Type out all the data below, word for word.

★ ★ ★ ★ ★

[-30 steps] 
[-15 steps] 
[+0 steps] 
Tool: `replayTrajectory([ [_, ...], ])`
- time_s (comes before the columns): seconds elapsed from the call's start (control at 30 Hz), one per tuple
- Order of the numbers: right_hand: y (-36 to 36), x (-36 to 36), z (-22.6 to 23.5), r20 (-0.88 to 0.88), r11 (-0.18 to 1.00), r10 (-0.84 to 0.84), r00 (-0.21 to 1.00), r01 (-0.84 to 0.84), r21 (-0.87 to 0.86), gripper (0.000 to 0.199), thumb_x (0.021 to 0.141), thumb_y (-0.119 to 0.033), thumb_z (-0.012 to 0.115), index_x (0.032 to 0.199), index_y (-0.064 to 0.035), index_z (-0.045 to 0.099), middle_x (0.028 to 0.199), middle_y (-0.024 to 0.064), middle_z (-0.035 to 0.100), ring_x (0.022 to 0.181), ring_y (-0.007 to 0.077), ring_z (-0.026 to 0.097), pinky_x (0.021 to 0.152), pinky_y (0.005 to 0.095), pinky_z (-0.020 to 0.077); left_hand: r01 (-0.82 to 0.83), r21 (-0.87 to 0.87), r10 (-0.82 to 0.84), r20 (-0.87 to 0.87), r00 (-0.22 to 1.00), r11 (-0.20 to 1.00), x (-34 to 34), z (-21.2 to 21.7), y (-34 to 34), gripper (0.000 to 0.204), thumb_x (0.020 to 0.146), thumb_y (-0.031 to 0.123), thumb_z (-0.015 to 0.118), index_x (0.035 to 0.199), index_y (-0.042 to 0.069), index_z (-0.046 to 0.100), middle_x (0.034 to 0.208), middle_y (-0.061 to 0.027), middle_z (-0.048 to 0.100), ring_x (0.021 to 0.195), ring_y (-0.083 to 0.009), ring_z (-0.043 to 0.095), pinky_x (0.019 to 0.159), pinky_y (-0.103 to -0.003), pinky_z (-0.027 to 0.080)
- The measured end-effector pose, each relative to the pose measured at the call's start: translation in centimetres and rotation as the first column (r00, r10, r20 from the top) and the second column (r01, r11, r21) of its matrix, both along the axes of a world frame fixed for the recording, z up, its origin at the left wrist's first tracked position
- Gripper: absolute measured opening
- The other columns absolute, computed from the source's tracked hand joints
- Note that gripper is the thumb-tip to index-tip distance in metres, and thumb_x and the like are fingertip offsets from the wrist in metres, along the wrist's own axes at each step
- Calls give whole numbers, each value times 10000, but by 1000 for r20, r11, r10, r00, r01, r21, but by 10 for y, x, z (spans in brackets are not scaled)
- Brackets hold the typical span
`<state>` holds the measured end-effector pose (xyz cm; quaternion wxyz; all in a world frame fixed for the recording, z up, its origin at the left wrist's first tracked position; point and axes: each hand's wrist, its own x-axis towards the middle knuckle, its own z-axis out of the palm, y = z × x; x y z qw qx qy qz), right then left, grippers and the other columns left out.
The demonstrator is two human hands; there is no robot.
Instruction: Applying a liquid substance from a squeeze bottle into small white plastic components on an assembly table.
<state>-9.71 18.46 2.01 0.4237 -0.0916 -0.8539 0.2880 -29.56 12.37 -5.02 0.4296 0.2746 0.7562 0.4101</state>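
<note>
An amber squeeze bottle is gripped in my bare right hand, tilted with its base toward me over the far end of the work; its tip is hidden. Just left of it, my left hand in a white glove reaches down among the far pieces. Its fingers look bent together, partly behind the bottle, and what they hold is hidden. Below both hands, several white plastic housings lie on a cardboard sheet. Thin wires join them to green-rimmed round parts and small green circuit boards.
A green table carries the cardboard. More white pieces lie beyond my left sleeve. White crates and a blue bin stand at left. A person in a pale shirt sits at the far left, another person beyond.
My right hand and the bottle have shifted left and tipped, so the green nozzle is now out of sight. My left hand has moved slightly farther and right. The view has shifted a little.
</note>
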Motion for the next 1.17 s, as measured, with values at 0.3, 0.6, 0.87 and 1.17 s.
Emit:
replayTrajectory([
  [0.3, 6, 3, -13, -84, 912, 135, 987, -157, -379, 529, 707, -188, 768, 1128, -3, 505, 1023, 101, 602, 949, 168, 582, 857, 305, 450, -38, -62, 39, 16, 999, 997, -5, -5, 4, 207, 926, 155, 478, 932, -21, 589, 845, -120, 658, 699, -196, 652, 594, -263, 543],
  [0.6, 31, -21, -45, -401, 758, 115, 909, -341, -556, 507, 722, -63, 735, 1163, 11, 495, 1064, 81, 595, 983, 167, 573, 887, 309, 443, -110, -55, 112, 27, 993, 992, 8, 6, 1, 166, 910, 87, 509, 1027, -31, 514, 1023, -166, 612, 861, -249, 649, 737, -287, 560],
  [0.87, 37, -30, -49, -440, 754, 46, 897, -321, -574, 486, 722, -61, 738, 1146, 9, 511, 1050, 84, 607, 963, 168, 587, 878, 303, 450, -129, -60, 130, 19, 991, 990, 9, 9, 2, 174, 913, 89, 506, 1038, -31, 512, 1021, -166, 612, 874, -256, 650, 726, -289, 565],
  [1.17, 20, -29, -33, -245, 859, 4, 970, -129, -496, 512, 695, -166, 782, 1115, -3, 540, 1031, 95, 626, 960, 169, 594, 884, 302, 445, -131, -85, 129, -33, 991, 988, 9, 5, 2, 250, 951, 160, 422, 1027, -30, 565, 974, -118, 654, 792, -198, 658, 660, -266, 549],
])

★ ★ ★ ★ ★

#### [Answer to this problem]
[-30 steps] 
[-15 steps] 
[+0 steps] 
Tool: `replayTrajectory([ [_, ...], ])`
- time_s (comes before the columns): seconds elapsed from the call's start (control at 30 Hz), one per tuple
- Order of the numbers: right_hand: y (-36 to 36), x (-36 to 36), z (-22.6 to 23.5), r20 (-0.88 to 0.88), r11 (-0.18 to 1.00), r10 (-0.84 to 0.84), r00 (-0.21 to 1.00), r01 (-0.84 to 0.84), r21 (-0.87 to 0.86), gripper (0.000 to 0.199), thumb_x (0.021 to 0.141), thumb_y (-0.119 to 0.033), thumb_z (-0.012 to 0.115), index_x (0.032 to 0.199), index_y (-0.064 to 0.035), index_z (-0.045 to 0.099), middle_x (0.028 to 0.199), middle_y (-0.024 to 0.064), middle_z (-0.035 to 0.100), ring_x (0.022 to 0.181), ring_y (-0.007 to 0.077), ring_z (-0.026 to 0.097), pinky_x (0.021 to 0.152), pinky_y (0.005 to 0.095), pinky_z (-0.020 to 0.077); left_hand: r01 (-0.82 to 0.83), r21 (-0.87 to 0.87), r10 (-0.82 to 0.84), r20 (-0.87 to 0.87), r00 (-0.22 to 1.00), r11 (-0.20 to 1.00), x (-34 to 34), z (-21.2 to 21.7), y (-34 to 34), gripper (0.000 to 0.204), thumb_x (0.020 to 0.146), thumb_y (-0.031 to 0.123), thumb_z (-0.015 to 0.118), index_x (0.035 to 0.199), index_y (-0.042 to 0.069), index_z (-0.046 to 0.100), middle_x (0.034 to 0.208), middle_y (-0.061 to 0.027), middle_z (-0.048 to 0.100), ring_x (0.021 to 0.195), ring_y (-0.083 to 0.009), ring_z (-0.043 to 0.095), pinky_x (0.019 to 0.159), pinky_y (-0.103 to -0.003), pinky_z (-0.027 to 0.080)
- The measured end-effector pose, each relative to the pose measured at the call's start: translation in centimetres and rotation as the first column (r00, r10, r20 from the top) and the second column (r01, r11, r21) of its matrix, both along the axes of a world frame fixed for the recording, z up, its origin at the left wrist's first tracked position
- Gripper: absolute measured opening
- The other columns absolute, computed from the source's tracked hand joints
- Note that gripper is the thumb-tip to index-tip distance in metres, and thumb_x and the like are fingertip offsets from the wrist in metres, along the wrist's own axes at each step
- Calls give whole numbers, each value times 10000, but by 1000 for r20, r11, r10, r00, r01, r21, but by 10 for y, x, z (spans in brackets are not scaled)
- Brackets hold the typical span
`<state>` holds the measured end-effector pose (xyz cm; quaternion wxyz; all in a world frame fixed for the recording, z up, its origin at the left wrist's first tracked position; point and axes: each hand's wrist, its own x-axis towards the middle knuckle, its own z-axis out of the palm, y = z × x; x y z qw qx qy qz), right then left, grippers and the other columns left out.
The demonstrator is two human hands; there is no robot.
Instruction: Applying a liquid substance from a squeeze bottle into small white plastic components on an assembly table.
<state>-9.71 18.46 2.01 0.4237 -0.0916 -0.8539 0.2880 -29.56 12.37 -5.02 0.4296 0.2746 0.7562 0.4101</state>
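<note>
An amber squeeze bottle is gripped in my bare right hand, tilted with its base toward me over the far end of the work; its tip is hidden. Just left of it, my left hand in a white glove reaches down among the far pieces. Its fingers look bent together, partly behind the bottle, and what they hold is hidden. Below both hands, several white plastic housings lie on a cardboard sheet. Thin wires join them to green-rimmed round parts and small green circuit boards.
A green table carries the cardboard. More white pieces lie beyond my left sleeve. White crates and a blue bin stand at left. A person in a pale shirt sits at the far left, another person beyond.
My right hand and the bottle have shifted left and tipped, so the green nozzle is now out of sight. My left hand has moved slightly farther and right. The view has shifted a little.
</note>
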Motion for the next 1.17 s, as measured, with values at 0.3, 0.6, 0.87 and 1.17 s.
Emit:
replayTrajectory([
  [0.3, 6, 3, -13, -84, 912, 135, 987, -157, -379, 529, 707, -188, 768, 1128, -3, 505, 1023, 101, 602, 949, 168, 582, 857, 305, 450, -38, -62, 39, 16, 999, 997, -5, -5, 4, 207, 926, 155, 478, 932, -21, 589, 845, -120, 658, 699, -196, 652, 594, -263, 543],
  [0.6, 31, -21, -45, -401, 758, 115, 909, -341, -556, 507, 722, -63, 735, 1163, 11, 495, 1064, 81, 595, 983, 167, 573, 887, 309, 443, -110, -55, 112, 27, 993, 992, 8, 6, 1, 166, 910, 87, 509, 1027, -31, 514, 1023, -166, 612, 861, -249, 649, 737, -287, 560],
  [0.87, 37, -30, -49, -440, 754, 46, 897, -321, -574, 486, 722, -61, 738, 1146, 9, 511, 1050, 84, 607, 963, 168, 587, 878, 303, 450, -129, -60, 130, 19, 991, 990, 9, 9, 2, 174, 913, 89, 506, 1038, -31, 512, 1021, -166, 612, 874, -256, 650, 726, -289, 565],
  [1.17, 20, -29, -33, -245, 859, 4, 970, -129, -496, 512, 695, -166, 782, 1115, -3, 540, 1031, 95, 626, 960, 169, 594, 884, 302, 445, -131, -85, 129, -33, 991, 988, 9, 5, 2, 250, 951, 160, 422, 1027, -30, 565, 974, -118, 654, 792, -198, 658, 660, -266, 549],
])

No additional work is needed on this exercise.